La qualité picturale de l'image, floue, N&B, plutôt sombre, les visages ronds, coiffés, enfantins renvoient au
passé, à l'après guerre...évoque de vieilles photos d'identités agrandies.
La disposition des cadres froidement bordés de noir, accrochés sur un mur nu à la façon d'un polyptyque ou
d'une iconostase (cloison ornée d'images sacrées dans les églises orientales).
Les boites en fer ternes et grises renvoient à la froideur du corps mort, à l'enfermement au classement aux urnes
funéraires...
Les lumières, aux veilleuses, aux exvotos, à la veillée funèbre, ....
Tout cela nous conduit à travers ce mixage de matériaux et de codes symboliques et religieux à penser à la
Shoa, entre autres choses...
Les matériaux utilisés ont donc une multitude de sens. C'est de leur utilisation complémentaire que se construit
l'œuvre dans une nouvelle cohérence à la fois plastique et sémantique.
Boltanski questionne notre rapport au souvenir à travers les images archétypales que nous en conservons et
donc la notion de stéréotypes de la mémoire collective.

questions posées par l'œuvre

 De quelle(s) manière(s) créer un tout homogène à partir de matériaux hétérogènes?

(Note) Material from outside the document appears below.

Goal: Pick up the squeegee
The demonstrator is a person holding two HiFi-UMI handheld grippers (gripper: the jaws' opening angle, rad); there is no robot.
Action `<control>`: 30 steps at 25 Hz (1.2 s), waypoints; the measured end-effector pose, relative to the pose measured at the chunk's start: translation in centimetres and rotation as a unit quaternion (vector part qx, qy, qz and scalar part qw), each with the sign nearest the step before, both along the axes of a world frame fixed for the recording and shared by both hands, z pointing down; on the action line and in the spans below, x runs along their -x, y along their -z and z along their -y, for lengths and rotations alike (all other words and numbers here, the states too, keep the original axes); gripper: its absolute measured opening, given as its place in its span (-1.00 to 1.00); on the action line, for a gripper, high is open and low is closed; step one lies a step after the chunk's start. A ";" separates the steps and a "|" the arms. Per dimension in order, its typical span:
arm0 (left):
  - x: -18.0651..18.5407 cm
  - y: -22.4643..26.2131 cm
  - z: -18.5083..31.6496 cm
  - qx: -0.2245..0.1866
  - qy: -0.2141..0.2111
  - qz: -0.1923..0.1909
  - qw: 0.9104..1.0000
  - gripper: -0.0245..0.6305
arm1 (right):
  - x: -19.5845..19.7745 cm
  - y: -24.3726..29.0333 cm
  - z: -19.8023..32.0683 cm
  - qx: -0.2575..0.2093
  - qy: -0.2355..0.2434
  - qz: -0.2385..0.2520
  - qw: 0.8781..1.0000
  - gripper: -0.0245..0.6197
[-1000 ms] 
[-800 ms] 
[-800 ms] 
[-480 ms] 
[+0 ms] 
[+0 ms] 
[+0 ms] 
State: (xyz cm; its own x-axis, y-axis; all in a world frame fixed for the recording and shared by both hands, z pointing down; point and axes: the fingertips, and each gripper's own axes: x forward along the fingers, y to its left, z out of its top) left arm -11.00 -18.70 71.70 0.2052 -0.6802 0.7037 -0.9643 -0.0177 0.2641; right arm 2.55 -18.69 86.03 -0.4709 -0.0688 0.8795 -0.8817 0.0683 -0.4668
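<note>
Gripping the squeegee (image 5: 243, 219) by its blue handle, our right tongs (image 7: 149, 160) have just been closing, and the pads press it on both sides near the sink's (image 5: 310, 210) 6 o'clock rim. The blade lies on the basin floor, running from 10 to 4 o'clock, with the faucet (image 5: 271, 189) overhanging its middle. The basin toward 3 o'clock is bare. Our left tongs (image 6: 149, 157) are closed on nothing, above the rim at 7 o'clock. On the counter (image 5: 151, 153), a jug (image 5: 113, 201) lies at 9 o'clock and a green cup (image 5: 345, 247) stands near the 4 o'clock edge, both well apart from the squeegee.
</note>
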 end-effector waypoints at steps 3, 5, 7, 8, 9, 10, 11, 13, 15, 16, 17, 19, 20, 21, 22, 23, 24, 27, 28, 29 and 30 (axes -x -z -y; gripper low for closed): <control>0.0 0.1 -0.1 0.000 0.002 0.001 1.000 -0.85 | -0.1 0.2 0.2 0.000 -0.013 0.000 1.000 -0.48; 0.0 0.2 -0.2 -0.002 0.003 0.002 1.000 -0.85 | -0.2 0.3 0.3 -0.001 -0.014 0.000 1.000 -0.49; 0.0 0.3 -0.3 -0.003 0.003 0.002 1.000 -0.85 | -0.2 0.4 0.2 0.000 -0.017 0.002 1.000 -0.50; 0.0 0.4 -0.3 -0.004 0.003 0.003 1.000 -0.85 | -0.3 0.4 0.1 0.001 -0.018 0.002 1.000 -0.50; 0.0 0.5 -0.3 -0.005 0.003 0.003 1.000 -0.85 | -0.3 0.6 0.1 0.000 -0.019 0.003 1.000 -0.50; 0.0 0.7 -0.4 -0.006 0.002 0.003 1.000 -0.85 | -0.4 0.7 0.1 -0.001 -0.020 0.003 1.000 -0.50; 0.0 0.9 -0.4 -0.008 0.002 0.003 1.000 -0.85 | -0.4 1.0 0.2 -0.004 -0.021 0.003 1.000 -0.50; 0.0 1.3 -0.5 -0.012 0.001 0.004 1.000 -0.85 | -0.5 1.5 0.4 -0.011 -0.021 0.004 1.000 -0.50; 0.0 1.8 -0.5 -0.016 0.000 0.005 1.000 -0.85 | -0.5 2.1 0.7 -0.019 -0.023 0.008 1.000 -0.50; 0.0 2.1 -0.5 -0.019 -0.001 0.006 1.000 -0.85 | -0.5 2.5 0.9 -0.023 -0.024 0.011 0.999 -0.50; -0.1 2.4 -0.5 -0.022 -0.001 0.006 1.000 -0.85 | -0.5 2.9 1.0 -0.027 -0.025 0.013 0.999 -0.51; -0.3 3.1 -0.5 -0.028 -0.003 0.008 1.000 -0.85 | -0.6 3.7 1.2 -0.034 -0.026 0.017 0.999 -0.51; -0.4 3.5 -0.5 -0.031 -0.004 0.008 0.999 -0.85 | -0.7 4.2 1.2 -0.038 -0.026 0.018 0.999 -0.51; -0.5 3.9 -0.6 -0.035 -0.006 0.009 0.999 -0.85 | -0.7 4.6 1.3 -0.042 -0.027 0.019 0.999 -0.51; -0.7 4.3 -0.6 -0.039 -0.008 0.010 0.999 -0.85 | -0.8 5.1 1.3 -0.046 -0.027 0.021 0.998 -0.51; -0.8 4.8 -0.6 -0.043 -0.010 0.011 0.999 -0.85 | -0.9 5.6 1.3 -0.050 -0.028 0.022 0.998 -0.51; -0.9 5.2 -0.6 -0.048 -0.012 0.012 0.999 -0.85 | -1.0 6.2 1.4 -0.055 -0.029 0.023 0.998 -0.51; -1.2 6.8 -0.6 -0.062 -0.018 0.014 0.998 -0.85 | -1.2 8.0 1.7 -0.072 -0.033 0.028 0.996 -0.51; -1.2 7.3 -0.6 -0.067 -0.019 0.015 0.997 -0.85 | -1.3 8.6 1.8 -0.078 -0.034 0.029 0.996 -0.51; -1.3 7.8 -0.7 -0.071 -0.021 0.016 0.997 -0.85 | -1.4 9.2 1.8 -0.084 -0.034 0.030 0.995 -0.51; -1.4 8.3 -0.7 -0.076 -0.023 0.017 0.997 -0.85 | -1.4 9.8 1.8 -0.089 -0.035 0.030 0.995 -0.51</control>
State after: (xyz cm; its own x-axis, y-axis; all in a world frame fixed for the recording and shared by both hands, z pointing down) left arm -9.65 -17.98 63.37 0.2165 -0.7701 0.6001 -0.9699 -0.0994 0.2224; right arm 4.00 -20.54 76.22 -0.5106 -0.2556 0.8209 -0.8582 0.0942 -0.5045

 Est-il possible de détourner des stéréotypes visuels et leur donner une dimension artistique?
 L'utilisation d'une image en tant que matériau au sein d'une œuvre en modifie-t-elle notre
compréhension/ interprétation?
 Peut-on fabriquer une image totalement inédite?
 Qu'est ce que j'utilise pour construire une image?
 Si ce n'est pas la colle qui fait le collage alors c'est quoi?

questions d'enseignement
Les élèves vont apprendre à questionner la polysémie d'une image ou plusieurs.
Ils vont expérimenter leurs choix à travers l'utilisation simultanée de fragments hétérogènes et tenter de leur
donner une nouvelle lisibilité, produire de la cohérence plastique avec des éléments étrangers au départ.
Ils vont questionner la notion de stéréotype (idée toute faite, poncif, banalité)et la confronter à celle de créativité.